Transcribe the whole listing without a single picture.
**********
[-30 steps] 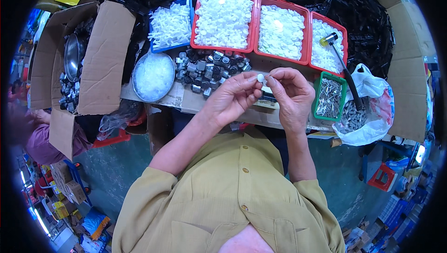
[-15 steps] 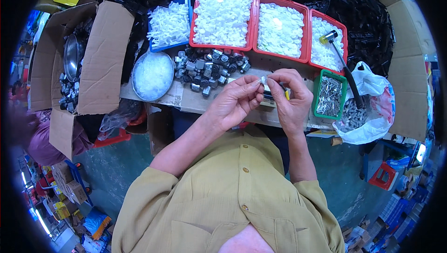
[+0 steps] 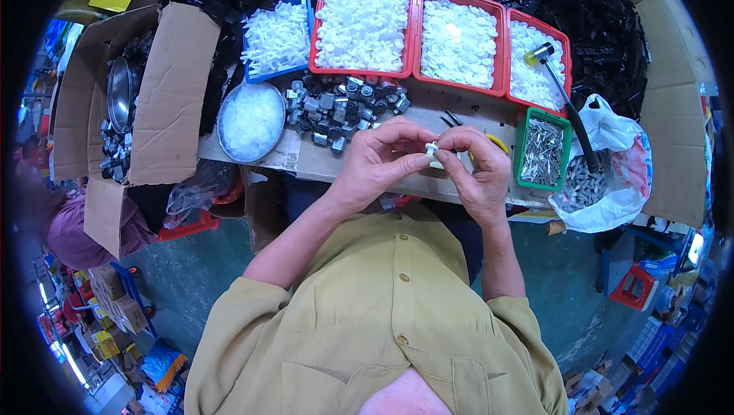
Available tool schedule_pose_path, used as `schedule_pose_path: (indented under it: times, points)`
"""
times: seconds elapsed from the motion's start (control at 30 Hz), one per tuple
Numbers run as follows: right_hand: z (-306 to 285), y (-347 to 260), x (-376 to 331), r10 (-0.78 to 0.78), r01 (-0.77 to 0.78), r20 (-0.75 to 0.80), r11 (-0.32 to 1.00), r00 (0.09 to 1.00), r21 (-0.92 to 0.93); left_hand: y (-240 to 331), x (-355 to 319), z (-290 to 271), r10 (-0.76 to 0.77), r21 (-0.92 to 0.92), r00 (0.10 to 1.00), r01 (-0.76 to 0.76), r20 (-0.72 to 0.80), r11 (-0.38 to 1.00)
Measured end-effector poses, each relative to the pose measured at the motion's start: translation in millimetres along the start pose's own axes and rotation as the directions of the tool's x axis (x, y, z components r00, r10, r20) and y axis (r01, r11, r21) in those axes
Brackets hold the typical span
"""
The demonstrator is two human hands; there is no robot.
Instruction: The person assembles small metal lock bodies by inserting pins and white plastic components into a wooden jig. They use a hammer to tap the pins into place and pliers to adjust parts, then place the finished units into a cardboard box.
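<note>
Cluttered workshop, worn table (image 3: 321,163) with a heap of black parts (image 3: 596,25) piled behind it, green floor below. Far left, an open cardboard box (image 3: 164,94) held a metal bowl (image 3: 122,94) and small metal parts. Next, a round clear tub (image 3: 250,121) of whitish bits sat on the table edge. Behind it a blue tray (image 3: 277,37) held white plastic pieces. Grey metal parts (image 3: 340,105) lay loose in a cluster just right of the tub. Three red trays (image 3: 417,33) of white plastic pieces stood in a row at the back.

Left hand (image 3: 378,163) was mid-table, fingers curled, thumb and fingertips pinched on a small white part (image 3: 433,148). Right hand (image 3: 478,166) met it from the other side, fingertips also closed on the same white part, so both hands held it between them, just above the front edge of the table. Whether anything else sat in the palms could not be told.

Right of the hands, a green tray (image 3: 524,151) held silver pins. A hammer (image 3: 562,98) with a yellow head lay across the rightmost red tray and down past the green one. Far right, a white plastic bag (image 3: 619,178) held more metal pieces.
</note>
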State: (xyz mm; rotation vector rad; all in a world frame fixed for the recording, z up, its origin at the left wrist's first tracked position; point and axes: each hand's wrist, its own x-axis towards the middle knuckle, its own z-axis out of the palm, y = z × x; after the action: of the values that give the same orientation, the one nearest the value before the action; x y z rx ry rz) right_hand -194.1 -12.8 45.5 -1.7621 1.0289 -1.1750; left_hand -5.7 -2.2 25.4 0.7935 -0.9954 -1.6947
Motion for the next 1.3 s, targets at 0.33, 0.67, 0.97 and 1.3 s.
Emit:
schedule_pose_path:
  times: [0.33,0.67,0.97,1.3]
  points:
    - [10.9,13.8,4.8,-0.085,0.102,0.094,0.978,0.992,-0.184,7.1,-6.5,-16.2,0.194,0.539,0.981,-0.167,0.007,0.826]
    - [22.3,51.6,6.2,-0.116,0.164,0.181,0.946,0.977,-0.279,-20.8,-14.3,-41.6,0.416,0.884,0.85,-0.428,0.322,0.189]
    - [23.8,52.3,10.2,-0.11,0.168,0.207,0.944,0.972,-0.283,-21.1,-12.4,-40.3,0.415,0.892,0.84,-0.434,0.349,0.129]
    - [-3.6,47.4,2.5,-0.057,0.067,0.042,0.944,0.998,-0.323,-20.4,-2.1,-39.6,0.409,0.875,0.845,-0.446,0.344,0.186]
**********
(Solution to this task)
[-30 steps] 
[-15 steps] 
[+0 steps] 
Available tool schedule_pose_path, used as `schedule_pose_path: (indented under it: times, points)`
"""
times: seconds elapsed from the motion's start (control at 30 Hz), one per tuple
Numbers run as follows: right_hand: z (-306 to 285), y (-347 to 260), x (-376 to 331), r10 (-0.78 to 0.78), r01 (-0.77 to 0.78), r20 (-0.75 to 0.80), r11 (-0.32 to 1.00), r00 (0.09 to 1.00), r21 (-0.92 to 0.93); left_hand: y (-240 to 331), x (-355 to 319), z (-290 to 271), r10 (-0.76 to 0.77), r21 (-0.92 to 0.92), r00 (0.10 to 1.00), r01 (-0.76 to 0.76), r20 (-0.72 to 0.80), r11 (-0.38 to 1.00)
Measured end-effector poses, each relative to the pose measured at the motion's start: translation in millimetres along the start pose's own axes and rotation as the directions of the tool's x axis (x, y, z components r00, r10, r20) and y axis (r01, r11, r21) in those axes
Brackets hold the typical span
"""
The demonstrator is two human hands; there is no robot.
Instruction: The person assembles small metal lock bodies by inserting pins and white plastic components into a wooden jig. They use a hammer to tap the pins into place and pliers to adjust parts, then place the finished units into a cardboard box.
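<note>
Cluttered workshop, worn table (image 3: 321,163) with a heap of black parts (image 3: 596,25) piled behind it, green floor below. Far left, an open cardboard box (image 3: 164,94) held a metal bowl (image 3: 122,94) and small metal parts. Next, a round clear tub (image 3: 250,121) of whitish bits sat on the table edge. Behind it a blue tray (image 3: 277,37) held white plastic pieces. Grey metal parts (image 3: 340,105) lay loose in a cluster just right of the tub. Three red trays (image 3: 417,33) of white plastic pieces stood in a row at the back.

Left hand (image 3: 378,163) was mid-table, fingers curled, thumb and fingertips pinched on a small white part (image 3: 433,148). Right hand (image 3: 478,166) met it from the other side, fingertips also closed on the same white part, so both hands held it between them, just above the front edge of the table. Whether anything else sat in the palms could not be told.

Right of the hands, a green tray (image 3: 524,151) held silver pins. A hammer (image 3: 562,98) with a yellow head lay across the rightmost red tray and down past the green one. Far right, a white plastic bag (image 3: 619,178) held more metal pieces.
</note>
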State: (xyz mm; rotation vector rad; all in a world frame fixed for the recording, z up, its origin at the left wrist's first tracked position; point and axes: each hand's wrist, its own x-axis towards the middle knuckle, its own z-axis out of the palm, y = z × x; after the action: of the values that give the same orientation, the one nearest the value before the action; x y z rx ry rz) right_hand -194.1 -12.8 45.5 -1.7621 1.0289 -1.1750; left_hand -5.7 -2.2 25.4 0.7935 -0.9954 -1.6947
Motion for the next 1.3 s, targets at 0.33, 0.67, 0.97 and 1.3 s.
Emit:
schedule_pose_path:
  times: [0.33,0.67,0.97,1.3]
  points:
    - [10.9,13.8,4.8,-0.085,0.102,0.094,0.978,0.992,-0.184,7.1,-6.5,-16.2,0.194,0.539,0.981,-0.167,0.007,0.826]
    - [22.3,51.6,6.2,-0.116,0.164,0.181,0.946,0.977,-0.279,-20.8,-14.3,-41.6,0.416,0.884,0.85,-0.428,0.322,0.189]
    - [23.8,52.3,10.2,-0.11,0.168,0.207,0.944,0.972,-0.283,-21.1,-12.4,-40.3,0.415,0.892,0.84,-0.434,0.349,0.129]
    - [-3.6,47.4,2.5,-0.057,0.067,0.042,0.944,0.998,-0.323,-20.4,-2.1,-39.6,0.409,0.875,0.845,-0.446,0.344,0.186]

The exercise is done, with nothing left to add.